■ BRIEF ■
From the material below, return every line that includes "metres".

■ DATA SEGMENT ■
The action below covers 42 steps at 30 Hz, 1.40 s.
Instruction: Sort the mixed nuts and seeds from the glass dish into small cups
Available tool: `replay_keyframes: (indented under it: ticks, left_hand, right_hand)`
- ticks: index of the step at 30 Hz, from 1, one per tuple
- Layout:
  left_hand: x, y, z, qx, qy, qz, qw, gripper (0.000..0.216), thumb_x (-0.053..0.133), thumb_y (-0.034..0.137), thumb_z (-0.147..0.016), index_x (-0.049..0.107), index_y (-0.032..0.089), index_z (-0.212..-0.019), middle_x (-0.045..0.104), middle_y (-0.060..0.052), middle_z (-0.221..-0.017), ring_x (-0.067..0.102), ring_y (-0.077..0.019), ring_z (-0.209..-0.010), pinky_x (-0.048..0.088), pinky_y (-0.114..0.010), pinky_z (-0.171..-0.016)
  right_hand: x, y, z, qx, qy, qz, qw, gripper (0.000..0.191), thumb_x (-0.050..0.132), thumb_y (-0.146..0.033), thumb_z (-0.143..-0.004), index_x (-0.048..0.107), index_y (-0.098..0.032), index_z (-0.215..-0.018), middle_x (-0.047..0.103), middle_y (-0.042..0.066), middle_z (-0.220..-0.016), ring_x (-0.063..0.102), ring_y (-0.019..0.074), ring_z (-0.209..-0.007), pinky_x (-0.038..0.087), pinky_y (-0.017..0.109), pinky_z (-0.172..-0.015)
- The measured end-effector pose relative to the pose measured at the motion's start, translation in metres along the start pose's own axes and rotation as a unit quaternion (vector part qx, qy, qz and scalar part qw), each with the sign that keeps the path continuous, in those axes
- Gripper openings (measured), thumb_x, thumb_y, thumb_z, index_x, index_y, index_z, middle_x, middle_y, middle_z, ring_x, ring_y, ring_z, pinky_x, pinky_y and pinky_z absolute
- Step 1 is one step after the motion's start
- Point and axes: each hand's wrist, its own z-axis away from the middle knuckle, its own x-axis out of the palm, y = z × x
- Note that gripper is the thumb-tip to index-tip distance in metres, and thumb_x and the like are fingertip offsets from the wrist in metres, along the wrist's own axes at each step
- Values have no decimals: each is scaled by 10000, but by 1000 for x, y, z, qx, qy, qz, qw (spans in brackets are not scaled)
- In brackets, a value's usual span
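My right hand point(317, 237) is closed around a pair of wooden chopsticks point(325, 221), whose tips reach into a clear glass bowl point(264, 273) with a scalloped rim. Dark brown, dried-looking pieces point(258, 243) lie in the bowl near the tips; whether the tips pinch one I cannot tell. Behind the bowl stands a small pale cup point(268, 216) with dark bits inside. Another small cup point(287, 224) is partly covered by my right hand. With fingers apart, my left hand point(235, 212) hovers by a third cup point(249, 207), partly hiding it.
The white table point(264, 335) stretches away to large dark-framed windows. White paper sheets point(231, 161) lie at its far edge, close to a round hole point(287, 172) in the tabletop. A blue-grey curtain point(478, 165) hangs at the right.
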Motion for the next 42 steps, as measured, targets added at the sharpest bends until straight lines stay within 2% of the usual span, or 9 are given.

■ RESULT FOR THIS TASK ■
- The measured end-effector pose relative to the pose measured at the motion's start, translation in metres along the start pose's own axes and rotation as a unit quaternion (vector part qx, qy, qz and scalar part qw), each with the sign that keeps the path continuous, in those axes
- Note that gripper is the thumb-tip to index-tip distance in metres, and thumb_x and the like are fingertip offsets from the wrist in metres, along the wrist's own axes at each step

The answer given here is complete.